Recupero nuovamente i due compagni: ora è il turno di Marco che con veloce e sicura arrampicata sale per altri trenta metri raggiungendo una comoda cengia, trovandosi vicino alla via di Franco. Qui, io e Federico, ci sbizzarriamo per trovare una fessura dove piantare un chiodo su cui fissare il “libretto di via”,
mentre Marco prosegue per un altro tiro di collegamento raggiungendo una forcelletta con un grosso mugo dal quale ci recupera. Ora s’intravvede, tra la fitta nebbia, la cima del Dente Rotto.

Da qui notiamo che la via di Franco sale dritta perpendicolare alla sosta ma noi siamo subito attratti da una serie di placche con roccia veramente eccezionale che si sviluppano più a sinistra ... perfetto.
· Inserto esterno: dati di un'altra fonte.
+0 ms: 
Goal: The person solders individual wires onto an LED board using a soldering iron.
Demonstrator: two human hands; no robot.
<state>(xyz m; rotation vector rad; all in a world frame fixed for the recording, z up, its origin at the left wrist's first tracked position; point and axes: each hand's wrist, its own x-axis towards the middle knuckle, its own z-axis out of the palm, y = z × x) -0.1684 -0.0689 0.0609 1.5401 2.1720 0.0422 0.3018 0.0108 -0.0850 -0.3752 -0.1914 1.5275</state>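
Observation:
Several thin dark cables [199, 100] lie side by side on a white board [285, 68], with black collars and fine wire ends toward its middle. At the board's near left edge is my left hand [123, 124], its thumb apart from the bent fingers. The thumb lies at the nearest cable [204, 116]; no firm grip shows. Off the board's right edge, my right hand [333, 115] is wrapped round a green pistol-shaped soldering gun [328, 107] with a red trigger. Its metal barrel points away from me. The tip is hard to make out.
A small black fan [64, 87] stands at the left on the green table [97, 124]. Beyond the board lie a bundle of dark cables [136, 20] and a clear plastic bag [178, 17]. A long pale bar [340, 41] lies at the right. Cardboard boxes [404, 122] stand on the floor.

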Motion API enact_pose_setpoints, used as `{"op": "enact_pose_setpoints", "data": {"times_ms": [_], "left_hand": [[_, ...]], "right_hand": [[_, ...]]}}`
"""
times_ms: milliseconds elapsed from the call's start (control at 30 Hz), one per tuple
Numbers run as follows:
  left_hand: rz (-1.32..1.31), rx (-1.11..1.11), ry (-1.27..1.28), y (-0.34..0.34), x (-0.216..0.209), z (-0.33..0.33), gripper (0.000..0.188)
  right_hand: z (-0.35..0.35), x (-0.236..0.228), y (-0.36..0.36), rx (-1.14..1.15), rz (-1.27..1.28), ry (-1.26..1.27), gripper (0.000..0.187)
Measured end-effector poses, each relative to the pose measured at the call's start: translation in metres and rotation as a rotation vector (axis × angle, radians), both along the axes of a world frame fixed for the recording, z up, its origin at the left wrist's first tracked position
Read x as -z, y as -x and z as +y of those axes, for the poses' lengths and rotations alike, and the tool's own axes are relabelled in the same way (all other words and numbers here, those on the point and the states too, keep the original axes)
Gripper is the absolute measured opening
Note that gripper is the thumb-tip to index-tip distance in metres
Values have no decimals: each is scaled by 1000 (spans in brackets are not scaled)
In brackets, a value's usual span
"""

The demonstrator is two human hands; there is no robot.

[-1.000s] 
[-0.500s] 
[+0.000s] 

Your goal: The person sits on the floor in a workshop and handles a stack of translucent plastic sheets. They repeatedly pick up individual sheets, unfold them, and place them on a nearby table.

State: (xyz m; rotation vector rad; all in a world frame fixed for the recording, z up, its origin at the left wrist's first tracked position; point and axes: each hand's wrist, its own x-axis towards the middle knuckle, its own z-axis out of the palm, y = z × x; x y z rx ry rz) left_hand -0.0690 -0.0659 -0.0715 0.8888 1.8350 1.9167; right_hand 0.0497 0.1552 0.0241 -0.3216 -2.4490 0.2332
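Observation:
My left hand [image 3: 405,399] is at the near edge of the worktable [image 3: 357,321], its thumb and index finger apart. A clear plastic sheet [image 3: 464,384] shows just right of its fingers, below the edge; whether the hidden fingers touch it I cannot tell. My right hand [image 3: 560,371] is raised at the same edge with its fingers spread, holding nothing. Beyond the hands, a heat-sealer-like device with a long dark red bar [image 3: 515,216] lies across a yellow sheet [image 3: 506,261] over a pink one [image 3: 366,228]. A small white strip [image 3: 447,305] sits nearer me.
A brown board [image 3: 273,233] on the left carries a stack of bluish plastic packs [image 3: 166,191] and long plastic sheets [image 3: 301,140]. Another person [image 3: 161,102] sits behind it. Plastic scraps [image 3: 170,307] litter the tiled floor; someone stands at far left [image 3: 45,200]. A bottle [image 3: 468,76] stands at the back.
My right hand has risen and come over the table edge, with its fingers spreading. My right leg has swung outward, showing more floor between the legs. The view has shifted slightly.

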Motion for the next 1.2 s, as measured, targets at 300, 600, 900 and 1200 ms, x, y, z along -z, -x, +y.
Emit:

Federico parte ed elegantemente le risale, proteggendosi qua e là tra mughi e clessidre, inghiottito pian piano dal fluttuante grigiore che lo circonda.
Dopo alcuni minuti finalmente sentiamo il classico “urlo” che ogni alpinista attende fiducioso: ”mollaaaaa”.
Bene, è in cima.
Ora tocca a noi fare il lavoro sporco: mentre io pulisco dai detriti, erba e mughi, Marco pianta chiodi e attrezza le clessidre con cordini ed in un batter d’occhio ci troviamo tutti e tre in vetta.

Una bella stretta di mano e quattro chiacchiere, poi iniziamo a scendere pregustando già un buon piatto di pasta ed un bicchiere di vino.
Peccato per la nebbia che non ci ha abbandonato un secondo, ma anche questo fa parte del fascino delle “Piccole”. Dopo un’oretta e mezza siamo seduti al tavolo della Malga Cornetto con la pancia piena e la sete domata, un po' bagnati e un po' stanchi ma soddisfatti della piacevole giornata passata in compagnia.
Alla fine non è andata come pensavamo ma il risultato inaspettato è stato ugualmente positivo.
Infatti, l’itinerario tracciato, tenuto conto della zona, si abbina perfettamente come cavalcata finale alle vie che salgono dal Boale dell’Emmele.
Salutato il gestore risaliamo in auto e con calma torniamo verso Verona, facendo la cosa che più ci riesce meglio: discutere, come sempre, sulla meta per il giorno seguente.

P.S.
Vi starete chiedendo: "come mai questo nome alla via?"
Beh, state cinque minuti con Marco durante l’apertura di una via e lo capirete da soli!